# Problem details
Every line in the data below from the one containing "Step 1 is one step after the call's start" down to the one containing "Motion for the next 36", both included, must be retyped exactly; no other line is to appear.

==== Task material

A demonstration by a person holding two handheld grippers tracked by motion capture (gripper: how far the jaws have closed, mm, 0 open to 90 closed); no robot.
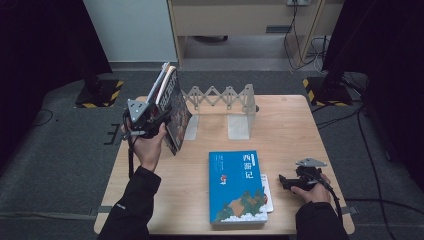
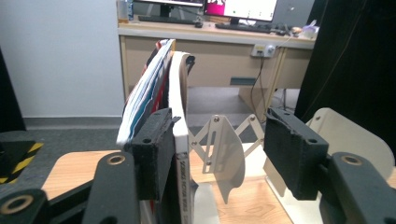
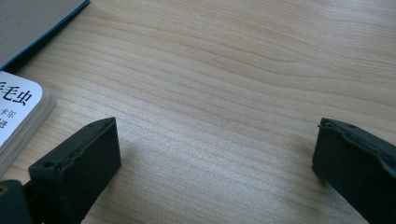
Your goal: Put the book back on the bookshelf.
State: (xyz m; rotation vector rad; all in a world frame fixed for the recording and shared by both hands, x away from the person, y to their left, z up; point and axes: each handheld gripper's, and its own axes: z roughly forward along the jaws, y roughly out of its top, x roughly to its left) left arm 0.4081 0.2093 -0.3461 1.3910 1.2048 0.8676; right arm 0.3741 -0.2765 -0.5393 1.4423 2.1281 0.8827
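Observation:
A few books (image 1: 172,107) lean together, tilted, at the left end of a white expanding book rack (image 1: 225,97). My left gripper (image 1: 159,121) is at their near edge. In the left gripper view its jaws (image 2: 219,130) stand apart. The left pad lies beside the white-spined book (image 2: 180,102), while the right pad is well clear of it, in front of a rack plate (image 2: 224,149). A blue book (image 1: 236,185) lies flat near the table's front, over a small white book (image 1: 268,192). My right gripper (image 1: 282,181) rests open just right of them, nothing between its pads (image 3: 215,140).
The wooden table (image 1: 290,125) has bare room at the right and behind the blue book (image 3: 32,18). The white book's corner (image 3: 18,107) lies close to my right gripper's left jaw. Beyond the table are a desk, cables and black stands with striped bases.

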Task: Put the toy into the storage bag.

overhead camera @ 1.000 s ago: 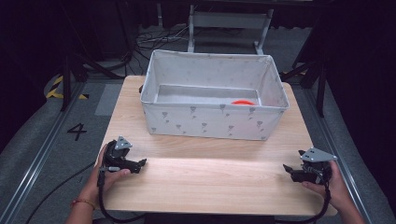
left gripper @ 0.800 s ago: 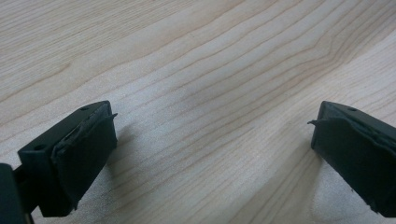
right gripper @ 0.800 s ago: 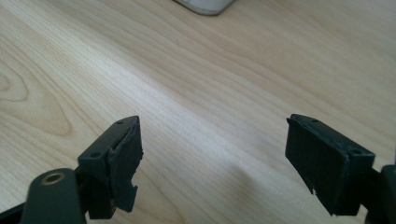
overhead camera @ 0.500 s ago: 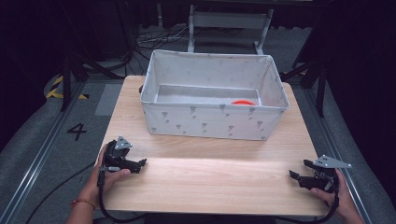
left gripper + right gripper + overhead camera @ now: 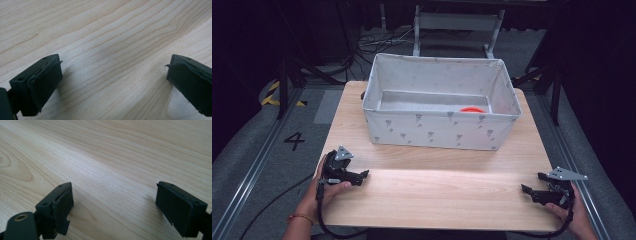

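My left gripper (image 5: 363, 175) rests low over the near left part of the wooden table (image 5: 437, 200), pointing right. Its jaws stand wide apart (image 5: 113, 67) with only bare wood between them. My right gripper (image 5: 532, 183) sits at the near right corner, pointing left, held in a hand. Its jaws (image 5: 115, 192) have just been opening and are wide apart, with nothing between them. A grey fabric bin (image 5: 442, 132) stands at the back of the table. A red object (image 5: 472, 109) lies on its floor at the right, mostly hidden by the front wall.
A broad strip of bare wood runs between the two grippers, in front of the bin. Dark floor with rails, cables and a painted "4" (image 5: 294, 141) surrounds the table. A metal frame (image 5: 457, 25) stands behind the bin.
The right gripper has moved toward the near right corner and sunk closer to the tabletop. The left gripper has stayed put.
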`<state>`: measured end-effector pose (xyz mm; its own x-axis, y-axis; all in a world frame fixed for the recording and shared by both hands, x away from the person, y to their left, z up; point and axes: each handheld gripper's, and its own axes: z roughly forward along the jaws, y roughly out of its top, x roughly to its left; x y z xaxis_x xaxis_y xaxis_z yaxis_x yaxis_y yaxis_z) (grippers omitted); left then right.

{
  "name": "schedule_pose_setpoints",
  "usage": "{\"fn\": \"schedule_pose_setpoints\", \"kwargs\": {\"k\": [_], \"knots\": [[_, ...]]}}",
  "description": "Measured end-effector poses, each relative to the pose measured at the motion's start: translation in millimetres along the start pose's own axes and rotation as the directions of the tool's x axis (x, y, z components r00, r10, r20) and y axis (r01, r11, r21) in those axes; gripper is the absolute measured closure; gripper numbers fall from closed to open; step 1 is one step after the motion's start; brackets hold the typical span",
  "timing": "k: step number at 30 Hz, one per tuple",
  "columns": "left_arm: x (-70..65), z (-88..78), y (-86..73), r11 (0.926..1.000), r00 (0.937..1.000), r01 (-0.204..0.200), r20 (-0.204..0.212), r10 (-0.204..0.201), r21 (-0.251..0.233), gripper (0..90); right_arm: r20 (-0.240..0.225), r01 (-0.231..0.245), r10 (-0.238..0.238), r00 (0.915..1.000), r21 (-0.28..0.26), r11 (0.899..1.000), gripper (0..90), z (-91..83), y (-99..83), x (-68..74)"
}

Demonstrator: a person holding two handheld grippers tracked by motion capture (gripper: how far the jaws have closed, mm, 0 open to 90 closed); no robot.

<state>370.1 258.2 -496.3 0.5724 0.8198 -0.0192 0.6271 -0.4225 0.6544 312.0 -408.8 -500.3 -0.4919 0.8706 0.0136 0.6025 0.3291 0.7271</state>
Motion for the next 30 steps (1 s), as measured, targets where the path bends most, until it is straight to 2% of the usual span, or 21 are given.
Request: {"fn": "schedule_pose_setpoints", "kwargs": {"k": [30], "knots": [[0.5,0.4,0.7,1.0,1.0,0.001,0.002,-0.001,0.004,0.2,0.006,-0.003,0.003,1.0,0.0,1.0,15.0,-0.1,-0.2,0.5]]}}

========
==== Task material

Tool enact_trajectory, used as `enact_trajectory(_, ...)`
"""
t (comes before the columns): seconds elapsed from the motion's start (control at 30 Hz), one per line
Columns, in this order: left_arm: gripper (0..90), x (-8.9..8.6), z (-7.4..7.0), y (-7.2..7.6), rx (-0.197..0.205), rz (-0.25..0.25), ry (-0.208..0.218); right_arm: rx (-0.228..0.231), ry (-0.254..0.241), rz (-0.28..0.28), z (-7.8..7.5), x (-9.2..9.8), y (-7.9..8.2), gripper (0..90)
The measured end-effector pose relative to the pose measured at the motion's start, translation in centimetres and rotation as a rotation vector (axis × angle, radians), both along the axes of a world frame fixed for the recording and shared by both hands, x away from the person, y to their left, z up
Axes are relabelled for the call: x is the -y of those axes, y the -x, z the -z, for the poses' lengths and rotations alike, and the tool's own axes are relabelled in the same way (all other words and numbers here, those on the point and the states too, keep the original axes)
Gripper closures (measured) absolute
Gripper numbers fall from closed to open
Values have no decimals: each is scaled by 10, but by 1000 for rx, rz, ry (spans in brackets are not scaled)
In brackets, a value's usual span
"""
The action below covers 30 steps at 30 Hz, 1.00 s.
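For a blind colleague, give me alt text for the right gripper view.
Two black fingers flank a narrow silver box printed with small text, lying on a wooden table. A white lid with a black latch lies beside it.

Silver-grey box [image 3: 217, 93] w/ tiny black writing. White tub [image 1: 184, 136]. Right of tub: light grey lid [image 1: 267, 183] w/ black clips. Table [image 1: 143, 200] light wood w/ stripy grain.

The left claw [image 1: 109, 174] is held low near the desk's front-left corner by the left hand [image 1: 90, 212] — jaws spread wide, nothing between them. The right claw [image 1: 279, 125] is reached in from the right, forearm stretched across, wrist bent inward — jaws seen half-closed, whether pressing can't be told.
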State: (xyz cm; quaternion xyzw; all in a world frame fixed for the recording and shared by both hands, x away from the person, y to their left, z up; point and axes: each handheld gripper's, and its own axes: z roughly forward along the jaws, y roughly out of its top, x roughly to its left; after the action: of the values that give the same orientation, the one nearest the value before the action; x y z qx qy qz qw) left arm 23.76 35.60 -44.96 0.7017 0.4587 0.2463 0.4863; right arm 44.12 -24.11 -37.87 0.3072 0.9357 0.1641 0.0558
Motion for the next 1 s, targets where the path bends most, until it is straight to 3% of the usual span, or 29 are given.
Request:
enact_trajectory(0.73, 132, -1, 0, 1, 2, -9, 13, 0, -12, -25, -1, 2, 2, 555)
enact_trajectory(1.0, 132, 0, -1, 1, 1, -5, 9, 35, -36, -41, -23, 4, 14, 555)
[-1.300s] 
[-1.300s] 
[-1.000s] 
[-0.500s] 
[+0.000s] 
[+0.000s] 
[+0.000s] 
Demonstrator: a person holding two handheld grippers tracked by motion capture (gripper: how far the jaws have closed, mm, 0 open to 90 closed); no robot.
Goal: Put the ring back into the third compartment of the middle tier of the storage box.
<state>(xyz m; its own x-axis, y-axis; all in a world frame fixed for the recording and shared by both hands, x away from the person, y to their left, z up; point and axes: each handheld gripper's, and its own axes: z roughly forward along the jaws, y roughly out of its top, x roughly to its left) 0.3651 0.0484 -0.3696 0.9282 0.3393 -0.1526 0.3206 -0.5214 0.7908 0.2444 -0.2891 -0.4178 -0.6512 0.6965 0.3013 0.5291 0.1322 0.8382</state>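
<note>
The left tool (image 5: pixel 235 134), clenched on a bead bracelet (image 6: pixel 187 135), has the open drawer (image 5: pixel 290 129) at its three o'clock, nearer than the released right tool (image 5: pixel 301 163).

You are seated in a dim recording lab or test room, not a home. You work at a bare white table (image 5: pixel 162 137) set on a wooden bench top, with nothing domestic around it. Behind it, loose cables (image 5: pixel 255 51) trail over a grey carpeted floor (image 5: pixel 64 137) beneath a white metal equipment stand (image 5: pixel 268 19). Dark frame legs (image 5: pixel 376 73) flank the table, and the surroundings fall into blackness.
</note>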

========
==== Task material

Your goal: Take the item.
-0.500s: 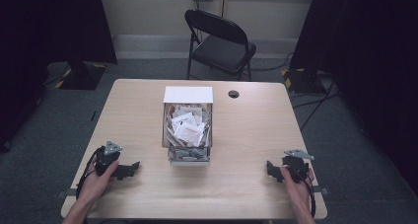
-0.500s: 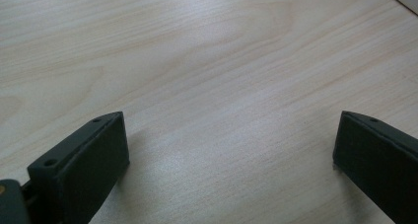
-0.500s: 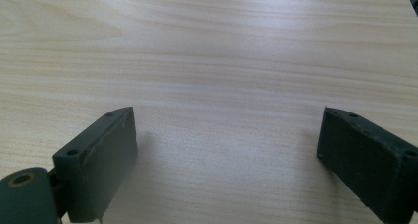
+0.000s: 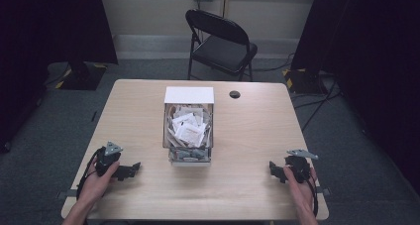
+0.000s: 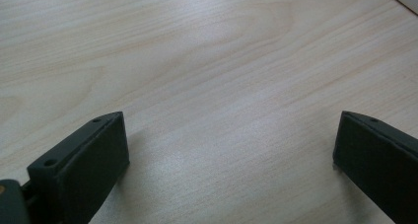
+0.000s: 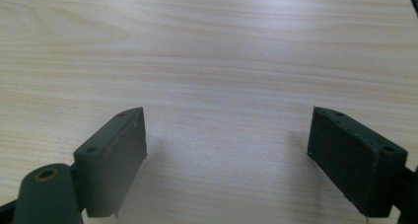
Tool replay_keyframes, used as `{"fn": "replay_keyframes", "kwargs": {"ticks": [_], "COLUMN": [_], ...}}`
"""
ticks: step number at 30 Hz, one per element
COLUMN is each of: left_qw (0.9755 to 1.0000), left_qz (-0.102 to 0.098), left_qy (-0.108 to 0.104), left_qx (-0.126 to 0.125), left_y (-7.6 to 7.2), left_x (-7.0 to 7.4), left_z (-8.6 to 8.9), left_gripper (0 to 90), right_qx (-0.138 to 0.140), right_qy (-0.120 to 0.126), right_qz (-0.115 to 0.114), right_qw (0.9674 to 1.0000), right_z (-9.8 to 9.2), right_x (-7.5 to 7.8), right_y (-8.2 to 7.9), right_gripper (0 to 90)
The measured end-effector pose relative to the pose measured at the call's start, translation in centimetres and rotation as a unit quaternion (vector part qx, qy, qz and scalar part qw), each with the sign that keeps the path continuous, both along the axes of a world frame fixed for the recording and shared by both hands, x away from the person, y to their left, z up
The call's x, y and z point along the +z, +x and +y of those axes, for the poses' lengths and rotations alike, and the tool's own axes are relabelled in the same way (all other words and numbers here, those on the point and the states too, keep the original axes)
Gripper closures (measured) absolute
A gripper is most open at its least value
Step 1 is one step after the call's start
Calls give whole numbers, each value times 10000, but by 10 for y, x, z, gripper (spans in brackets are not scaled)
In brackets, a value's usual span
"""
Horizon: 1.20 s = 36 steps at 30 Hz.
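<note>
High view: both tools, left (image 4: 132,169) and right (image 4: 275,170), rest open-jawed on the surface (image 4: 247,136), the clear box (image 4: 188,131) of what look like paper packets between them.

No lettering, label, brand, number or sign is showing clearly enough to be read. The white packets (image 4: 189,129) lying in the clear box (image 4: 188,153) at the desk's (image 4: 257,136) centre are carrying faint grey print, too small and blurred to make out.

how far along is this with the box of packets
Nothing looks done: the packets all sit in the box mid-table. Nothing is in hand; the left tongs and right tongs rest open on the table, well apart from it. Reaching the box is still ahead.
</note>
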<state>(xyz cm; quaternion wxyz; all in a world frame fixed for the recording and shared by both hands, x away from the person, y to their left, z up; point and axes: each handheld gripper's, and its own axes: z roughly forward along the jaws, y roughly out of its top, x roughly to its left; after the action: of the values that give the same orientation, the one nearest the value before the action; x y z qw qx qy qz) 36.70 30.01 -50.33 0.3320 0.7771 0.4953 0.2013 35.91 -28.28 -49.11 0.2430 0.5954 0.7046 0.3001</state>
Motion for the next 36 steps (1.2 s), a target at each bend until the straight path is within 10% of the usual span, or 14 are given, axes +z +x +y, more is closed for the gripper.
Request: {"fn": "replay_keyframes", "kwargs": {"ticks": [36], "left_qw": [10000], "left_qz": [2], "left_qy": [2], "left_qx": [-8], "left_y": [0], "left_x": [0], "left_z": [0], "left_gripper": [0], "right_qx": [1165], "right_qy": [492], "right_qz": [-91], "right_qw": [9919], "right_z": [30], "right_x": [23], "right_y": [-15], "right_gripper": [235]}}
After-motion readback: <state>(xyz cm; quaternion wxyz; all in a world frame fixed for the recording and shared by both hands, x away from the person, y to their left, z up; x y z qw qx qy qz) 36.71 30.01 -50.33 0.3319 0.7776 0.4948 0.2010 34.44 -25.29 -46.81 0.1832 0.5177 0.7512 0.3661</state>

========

# Response for this exercise
Step 1 is one step after the call's start
Calls give whole numbers, each value times 10000, but by 10 for y, x, z, gripper (spans in brackets are not scaled)
In brackets, a value's usual span
"""
Horizon: 1.20 s = 36 steps at 30 Hz.
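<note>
High view: both tools, left (image 4: 132,169) and right (image 4: 275,170), rest open-jawed on the surface (image 4: 247,136), the clear box (image 4: 188,131) of what look like paper packets between them.

No lettering, label, brand, number or sign is showing clearly enough to be read. The white packets (image 4: 189,129) lying in the clear box (image 4: 188,153) at the desk's (image 4: 257,136) centre are carrying faint grey print, too small and blurred to make out.

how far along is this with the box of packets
Nothing looks done: the packets all sit in the box mid-table. Nothing is in hand; the left tongs and right tongs rest open on the table, well apart from it. Reaching the box is still ahead.
</note>
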<state>(xyz cm; quaternion wxyz; all in a world frame fixed for the recording and shared by both hands, x away from the person, y to their left, z up; point and axes: each handheld gripper's, and its own axes: z roughly forward along the jaws, y roughly out of its top, x roughly to its left; after the action: of the values that give the same orientation, the one nearest the value before the action; x y z qw qx qy qz) 36.70 30.01 -50.33 0.3320 0.7771 0.4953 0.2013 35.91 -28.28 -49.11 0.2430 0.5954 0.7046 0.3001</state>
Motion for the next 36 steps (1.2 s), a target at each bend until the straight path is within 10% of the usual span, or 14 are given, axes +z +x +y, more is closed for the gripper.

Nothing more belongs to the answer.